Exercise objective – Produce an exact copy of the listing.

Provided data –
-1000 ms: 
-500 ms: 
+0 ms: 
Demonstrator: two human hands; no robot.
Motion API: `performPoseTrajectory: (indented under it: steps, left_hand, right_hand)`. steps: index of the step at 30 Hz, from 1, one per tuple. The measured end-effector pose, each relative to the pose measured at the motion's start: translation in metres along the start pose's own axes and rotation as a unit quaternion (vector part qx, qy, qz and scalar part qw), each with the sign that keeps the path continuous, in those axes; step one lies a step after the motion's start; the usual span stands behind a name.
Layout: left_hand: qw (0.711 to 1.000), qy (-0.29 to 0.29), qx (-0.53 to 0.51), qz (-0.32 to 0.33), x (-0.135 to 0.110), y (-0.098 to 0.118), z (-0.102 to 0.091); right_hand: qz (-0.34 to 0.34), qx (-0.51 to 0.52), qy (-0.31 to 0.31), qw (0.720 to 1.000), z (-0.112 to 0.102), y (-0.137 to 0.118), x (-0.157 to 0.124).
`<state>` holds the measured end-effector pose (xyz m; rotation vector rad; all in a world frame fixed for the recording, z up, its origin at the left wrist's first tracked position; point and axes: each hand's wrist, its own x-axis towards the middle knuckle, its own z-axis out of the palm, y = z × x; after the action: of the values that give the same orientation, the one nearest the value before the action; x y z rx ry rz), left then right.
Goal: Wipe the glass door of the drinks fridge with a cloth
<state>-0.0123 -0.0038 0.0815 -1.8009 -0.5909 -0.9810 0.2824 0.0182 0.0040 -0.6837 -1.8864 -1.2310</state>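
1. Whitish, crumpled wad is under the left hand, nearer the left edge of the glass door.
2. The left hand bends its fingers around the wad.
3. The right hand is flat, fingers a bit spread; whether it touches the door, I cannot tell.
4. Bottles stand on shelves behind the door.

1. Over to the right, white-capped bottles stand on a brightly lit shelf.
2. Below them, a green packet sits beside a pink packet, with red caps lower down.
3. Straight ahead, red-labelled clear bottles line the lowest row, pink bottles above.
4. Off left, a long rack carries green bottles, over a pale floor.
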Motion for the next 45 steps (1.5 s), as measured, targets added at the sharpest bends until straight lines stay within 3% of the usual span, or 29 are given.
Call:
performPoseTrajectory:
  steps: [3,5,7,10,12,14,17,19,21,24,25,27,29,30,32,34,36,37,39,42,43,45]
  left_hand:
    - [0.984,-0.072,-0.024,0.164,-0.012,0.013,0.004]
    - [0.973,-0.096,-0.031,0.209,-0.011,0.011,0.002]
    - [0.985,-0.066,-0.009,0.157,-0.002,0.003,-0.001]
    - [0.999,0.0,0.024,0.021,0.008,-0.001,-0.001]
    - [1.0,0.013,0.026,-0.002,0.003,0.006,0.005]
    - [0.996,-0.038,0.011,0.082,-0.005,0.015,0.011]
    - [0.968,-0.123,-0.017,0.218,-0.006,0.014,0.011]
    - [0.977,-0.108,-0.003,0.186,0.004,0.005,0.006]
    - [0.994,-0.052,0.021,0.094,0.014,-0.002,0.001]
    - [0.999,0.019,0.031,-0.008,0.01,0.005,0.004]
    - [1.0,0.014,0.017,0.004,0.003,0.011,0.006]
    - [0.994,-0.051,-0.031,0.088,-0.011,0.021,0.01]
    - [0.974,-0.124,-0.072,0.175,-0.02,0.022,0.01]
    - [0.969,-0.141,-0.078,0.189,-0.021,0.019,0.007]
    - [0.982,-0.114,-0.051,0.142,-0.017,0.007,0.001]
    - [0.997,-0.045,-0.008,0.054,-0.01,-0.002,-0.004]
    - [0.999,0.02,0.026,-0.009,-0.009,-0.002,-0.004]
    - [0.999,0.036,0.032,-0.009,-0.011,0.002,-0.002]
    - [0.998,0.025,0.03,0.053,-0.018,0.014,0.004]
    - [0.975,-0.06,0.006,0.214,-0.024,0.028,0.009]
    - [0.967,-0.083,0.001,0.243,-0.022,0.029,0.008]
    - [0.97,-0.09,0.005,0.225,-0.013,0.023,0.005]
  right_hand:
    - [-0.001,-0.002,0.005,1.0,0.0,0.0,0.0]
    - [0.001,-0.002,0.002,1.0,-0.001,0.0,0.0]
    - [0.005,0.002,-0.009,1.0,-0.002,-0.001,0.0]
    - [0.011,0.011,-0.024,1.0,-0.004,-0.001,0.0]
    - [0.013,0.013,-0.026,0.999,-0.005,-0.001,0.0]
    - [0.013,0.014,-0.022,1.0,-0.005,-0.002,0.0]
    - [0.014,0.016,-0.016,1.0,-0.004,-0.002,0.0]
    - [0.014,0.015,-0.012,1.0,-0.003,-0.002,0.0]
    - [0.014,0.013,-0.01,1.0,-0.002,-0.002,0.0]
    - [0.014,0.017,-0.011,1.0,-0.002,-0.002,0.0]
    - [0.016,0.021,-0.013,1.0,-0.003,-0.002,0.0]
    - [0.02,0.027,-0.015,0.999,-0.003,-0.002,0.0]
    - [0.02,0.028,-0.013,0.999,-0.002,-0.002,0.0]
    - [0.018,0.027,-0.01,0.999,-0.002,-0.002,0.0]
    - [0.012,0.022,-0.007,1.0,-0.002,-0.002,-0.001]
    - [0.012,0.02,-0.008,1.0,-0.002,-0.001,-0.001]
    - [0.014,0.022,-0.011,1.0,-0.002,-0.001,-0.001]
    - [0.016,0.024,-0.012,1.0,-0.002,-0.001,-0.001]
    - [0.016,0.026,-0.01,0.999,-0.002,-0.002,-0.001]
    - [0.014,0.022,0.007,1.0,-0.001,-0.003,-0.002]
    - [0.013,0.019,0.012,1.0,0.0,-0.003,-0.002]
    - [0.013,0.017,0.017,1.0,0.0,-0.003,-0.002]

Task answer –
-1000 ms: 
-500 ms: 
+0 ms: 
Demonstrator: two human hands; no robot.
Motion API: `performPoseTrajectory: (indented under it: steps, left_hand, right_hand)`. steps: index of the step at 30 Hz, from 1, one per tuple. The measured end-effector pose, each relative to the pose measured at the motion's start: translation in metres along the start pose's own axes and rotation as a unit quaternion (vector part qx, qy, qz and scalar part qw), each with the sign that keeps the path continuous, in those axes; step one lies a step after the motion's start; the usual span stands behind a name.
Layout: left_hand: qw (0.711 to 1.000), qy (-0.29 to 0.29), qx (-0.53 to 0.51), qz (-0.32 to 0.33), x (-0.135 to 0.110), y (-0.098 to 0.118), z (-0.102 to 0.091); right_hand: qz (-0.34 to 0.34), qx (-0.51 to 0.52), qy (-0.31 to 0.31), qw (0.720 to 1.000), z (-0.112 to 0.102), y (-0.137 to 0.118), x (-0.157 to 0.124).
`<state>` holds the measured end-effector pose (xyz m; rotation vector rad; all in a world frame fixed for the recording, z up, its origin at the left wrist's first tracked position; point and axes: each hand's wrist, its own x-axis towards the middle knuckle, its own z-axis out of the palm, y = z × x; after the action: of the values that give the same orientation, the one nearest the value before the action; x y z rx ry rz), left then right.
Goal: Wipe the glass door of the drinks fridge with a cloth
<state>-0.0123 -0.0038 0.0815 -1.8009 -0.5909 -0.9810 0.2824 0.0182 0.0040 -0.6837 -1.8864 -1.2310</state>
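1. Whitish, crumpled wad is under the left hand, nearer the left edge of the glass door.
2. The left hand bends its fingers around the wad.
3. The right hand is flat, fingers a bit spread; whether it touches the door, I cannot tell.
4. Bottles stand on shelves behind the door.

1. Over to the right, white-capped bottles stand on a brightly lit shelf.
2. Below them, a green packet sits beside a pink packet, with red caps lower down.
3. Straight ahead, red-labelled clear bottles line the lowest row, pink bottles above.
4. Off left, a long rack carries green bottles, over a pale floor.
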Motion for the next 45 steps (1.5 s), as measured, targets added at the sharpest bends until straight lines stay within 3% of the usual span, or 29 are given.
Call:
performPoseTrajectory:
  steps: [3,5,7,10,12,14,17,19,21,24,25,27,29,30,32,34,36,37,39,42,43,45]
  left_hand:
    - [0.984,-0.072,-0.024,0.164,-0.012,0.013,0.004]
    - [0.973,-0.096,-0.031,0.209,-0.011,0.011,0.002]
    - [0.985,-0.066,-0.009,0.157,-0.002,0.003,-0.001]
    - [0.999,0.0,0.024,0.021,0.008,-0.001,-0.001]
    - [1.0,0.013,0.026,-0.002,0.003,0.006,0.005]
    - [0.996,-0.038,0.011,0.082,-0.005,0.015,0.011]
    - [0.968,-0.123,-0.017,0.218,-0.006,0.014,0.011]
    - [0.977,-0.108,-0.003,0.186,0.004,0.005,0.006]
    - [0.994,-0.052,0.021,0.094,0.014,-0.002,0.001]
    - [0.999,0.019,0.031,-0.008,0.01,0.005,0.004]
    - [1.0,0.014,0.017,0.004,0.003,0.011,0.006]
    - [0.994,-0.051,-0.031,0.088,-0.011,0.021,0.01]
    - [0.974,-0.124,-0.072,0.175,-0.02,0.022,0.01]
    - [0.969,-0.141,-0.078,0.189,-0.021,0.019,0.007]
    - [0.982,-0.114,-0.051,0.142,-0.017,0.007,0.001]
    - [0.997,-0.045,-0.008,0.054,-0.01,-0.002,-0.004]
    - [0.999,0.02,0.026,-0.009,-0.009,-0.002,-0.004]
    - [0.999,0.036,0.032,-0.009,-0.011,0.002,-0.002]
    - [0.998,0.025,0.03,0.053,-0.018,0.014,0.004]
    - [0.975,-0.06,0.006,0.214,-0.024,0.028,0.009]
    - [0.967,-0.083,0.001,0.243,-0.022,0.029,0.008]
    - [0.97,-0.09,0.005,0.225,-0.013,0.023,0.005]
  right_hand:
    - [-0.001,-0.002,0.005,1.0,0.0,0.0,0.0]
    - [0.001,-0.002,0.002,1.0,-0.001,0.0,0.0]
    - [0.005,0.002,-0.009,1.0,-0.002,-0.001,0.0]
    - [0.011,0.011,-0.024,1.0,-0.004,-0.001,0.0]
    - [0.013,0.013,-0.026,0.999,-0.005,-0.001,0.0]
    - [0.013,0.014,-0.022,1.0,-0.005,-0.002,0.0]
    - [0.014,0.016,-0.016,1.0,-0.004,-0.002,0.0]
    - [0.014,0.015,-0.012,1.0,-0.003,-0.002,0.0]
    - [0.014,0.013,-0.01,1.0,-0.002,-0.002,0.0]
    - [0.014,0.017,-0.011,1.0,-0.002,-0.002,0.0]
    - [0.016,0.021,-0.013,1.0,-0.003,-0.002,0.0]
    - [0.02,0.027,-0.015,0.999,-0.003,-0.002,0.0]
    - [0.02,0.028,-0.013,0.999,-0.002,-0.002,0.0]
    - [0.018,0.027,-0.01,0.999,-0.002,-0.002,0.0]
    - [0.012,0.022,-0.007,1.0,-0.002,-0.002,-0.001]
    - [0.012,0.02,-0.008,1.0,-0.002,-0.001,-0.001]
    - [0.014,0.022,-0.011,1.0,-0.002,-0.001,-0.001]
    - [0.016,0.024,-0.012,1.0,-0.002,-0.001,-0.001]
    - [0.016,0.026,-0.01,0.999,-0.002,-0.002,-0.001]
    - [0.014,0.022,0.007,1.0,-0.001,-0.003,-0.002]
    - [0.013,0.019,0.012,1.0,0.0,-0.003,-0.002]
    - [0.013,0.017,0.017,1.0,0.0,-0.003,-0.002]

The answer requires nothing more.